• **Exercise prompt**
Only the number is wanted: how many lines in the data contain "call"?

• **Data excerpt**
******

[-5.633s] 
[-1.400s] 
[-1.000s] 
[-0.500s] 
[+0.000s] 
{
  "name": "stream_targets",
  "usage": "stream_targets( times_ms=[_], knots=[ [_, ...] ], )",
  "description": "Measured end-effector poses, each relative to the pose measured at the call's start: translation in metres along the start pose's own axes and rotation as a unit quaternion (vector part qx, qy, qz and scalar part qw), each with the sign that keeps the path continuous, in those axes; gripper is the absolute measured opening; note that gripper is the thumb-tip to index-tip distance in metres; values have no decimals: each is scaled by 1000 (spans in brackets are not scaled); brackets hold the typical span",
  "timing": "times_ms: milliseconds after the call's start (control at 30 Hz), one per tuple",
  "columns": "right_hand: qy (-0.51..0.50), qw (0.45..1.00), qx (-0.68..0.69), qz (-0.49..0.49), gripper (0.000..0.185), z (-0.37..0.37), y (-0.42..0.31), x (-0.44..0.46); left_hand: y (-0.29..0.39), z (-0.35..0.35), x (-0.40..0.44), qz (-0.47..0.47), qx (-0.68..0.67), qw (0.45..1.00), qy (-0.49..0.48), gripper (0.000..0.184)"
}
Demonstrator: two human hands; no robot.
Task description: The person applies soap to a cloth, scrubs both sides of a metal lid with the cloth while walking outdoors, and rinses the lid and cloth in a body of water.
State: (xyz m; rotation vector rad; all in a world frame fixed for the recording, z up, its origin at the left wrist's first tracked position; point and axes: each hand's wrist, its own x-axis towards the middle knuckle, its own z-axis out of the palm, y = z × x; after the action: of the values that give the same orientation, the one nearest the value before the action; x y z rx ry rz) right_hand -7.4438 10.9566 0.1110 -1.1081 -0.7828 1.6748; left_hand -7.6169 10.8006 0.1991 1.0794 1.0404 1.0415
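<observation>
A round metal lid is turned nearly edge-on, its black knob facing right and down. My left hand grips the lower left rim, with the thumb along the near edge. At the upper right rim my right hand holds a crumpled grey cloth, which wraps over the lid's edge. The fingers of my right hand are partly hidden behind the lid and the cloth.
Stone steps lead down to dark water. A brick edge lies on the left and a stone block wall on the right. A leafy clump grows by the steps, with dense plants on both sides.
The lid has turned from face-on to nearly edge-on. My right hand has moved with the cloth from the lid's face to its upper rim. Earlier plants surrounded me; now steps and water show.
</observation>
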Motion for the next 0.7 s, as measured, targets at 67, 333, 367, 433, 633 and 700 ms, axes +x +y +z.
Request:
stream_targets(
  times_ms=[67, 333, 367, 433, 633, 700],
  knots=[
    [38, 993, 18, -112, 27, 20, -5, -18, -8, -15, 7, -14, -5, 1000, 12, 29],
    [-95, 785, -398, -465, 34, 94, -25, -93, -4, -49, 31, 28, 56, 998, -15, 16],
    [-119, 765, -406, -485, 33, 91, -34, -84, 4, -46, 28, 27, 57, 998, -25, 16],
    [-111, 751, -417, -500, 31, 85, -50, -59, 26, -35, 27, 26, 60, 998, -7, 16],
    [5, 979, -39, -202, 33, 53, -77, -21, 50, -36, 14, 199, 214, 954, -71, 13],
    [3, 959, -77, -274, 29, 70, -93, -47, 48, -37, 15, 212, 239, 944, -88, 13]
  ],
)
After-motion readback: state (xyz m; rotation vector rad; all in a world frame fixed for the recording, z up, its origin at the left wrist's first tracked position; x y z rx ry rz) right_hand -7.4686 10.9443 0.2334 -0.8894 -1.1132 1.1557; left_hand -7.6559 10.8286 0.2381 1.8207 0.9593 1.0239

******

• **Completed task**
2